• _Activity_
When you return the material, keep every line exactly as it is and omit the pictures.

• _Input data_
--------------------

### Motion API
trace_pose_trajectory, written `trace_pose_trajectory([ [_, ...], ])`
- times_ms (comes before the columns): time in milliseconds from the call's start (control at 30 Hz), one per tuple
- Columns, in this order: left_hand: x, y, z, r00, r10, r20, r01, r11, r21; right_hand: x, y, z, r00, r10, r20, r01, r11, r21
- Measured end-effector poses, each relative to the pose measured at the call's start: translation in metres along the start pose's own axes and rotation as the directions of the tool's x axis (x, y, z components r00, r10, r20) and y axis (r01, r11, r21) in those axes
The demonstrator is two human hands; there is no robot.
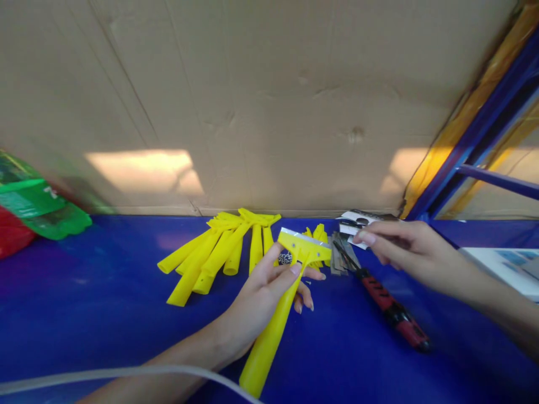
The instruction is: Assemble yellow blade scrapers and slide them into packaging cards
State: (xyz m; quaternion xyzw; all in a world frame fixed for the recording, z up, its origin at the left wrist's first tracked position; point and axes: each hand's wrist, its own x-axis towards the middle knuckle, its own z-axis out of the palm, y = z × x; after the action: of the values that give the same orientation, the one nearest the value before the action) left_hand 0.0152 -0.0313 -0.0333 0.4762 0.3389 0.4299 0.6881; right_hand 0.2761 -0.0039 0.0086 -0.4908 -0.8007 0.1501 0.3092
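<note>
From where I stand, a big sheet of cardboard (269,106) fills the background, creased and lit by patches of sun. Below it spreads a blue table (105,320), and a blue metal frame (463,134) slants up at the right. A green bottle (59,221) lies at the far left, beside something red (14,233). Near the cardboard, a pile of yellow handles (219,252) fans out, heads bunched together and ends pointing mostly toward the person.

In front of the pile, the person's left hand (263,289) grasps a yellow scraper (272,342) above the table, its head up and its handle slanting down to the left. The thumb presses on the neck; the other fingers are behind, their tips showing beyond it. A metal strip (305,238) runs along the top of the head.

The right hand (408,241) hovers well apart from the scraper, thumb and forefinger close together — I cannot tell whether they pinch anything. Below it a red and black screwdriver (391,308) lies at a slant, its shaft over a pile of flat grey blades (339,258). A black and white packet (349,229) is just behind the blades. Small yellow pieces (320,231) show beyond the scraper's head. Smallest of all — a tiny metal bit (309,283) on the table, near the left fingertips.
</note>
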Motion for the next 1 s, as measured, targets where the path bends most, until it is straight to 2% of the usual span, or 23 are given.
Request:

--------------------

• _Expected answer_
### Motion API
trace_pose_trajectory, written `trace_pose_trajectory([ [_, ...], ])`
- times_ms (comes before the columns): time in milliseconds from the call's start (control at 30 Hz), one per tuple
- Columns, in this order: left_hand: x, y, z, r00, r10, r20, r01, r11, r21; right_hand: x, y, z, r00, r10, r20, r01, r11, r21
- Measured end-effector poses, each relative to the pose measured at the call's start: translation in metres along the start pose's own axes and rotation as the directions of the tool's x axis (x, y, z components r00, r10, r20) and y axis (r01, r11, r21) in those axes
The demonstrator is two human hands; there is no robot.
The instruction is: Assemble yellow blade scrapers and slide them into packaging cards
State: (xyz m; quaternion xyzw; all in a world frame fixed for the recording, z up, its origin at the left wrist's first tracked position; point and axes: each hand's wrist, its own x-axis towards the middle knuckle, its own z-axis out of the palm, y = z × x; after the action: of the values that give the same orientation, the one nearest the value before the action) left_hand 0.0152 -0.0313 -0.0333 0.4762 0.3389 0.4299 0.6881; right_hand 0.2761 -0.0039 0.0086 -0.4908 -0.8007 0.1501 0.3092
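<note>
From where I stand, a big sheet of cardboard (269,106) fills the background, creased and lit by patches of sun. Below it spreads a blue table (105,320), and a blue metal frame (463,134) slants up at the right. A green bottle (59,221) lies at the far left, beside something red (14,233). Near the cardboard, a pile of yellow handles (219,252) fans out, heads bunched together and ends pointing mostly toward the person.

In front of the pile, the person's left hand (263,289) grasps a yellow scraper (272,342) above the table, its head up and its handle slanting down to the left. The thumb presses on the neck; the other fingers are behind, their tips showing beyond it. A metal strip (305,238) runs along the top of the head.

The right hand (408,241) hovers well apart from the scraper, thumb and forefinger close together — I cannot tell whether they pinch anything. Below it a red and black screwdriver (391,308) lies at a slant, its shaft over a pile of flat grey blades (339,258). A black and white packet (349,229) is just behind the blades. Small yellow pieces (320,231) show beyond the scraper's head. Smallest of all — a tiny metal bit (309,283) on the table, near the left fingertips.
</note>
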Motion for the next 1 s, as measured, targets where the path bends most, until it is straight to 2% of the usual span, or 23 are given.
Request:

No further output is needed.